Premetto di star attraversando un periodo di ansia quasi costante, riconducibile all'ambiente lavorativo, tanto da aver intrapreso un percorso con un psicologo per cercare di gestire questa cosa.

Un mese fa mi hanno diagnosticato, per via di disturbi intestinali, la sindrome dell'intestino irritabile dovuto a uno stato di ansia.

Venerdi scorso mi sono misurato la pressione in quanto mi sentivo un po strano e infatti la pressione era 150/90; avendo io familiarità con l'ipertensione, mi è stato consigliato di monitorare per qualche giorno la pressione.

Nel weekend scorso i valori riscontrati, misurandoli dopo poco essermi svegliato e la sera prima di cenare, erano sempre circa 120/75; da quando ho iniziato a lavorare lunedi i valori sono via via aumentati fino a stamattina che risultavano essere 136/88.

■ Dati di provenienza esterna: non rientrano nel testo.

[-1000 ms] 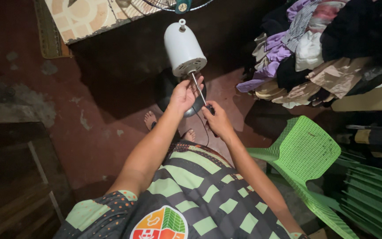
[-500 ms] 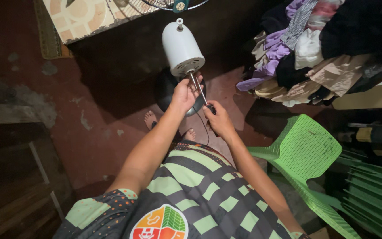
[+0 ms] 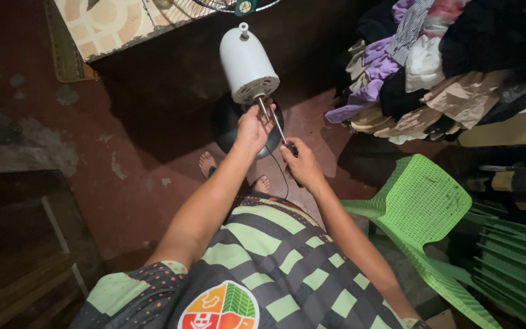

Da stamattina ho provato anche a prendere qualche goccia di ansiolitico per vedere se riesco a mettermi un po tranquillo; nel frattempo ho ripreso anche a fare attività sportiva dopo un fermo di 3 mesi.

Le mie ultime misurazione pressorie, prima di questi ultimi valori riscontrati in questa settimana, risalgono a circa un paio di mesi fa ed erano sempre 120/80 - max 125/80.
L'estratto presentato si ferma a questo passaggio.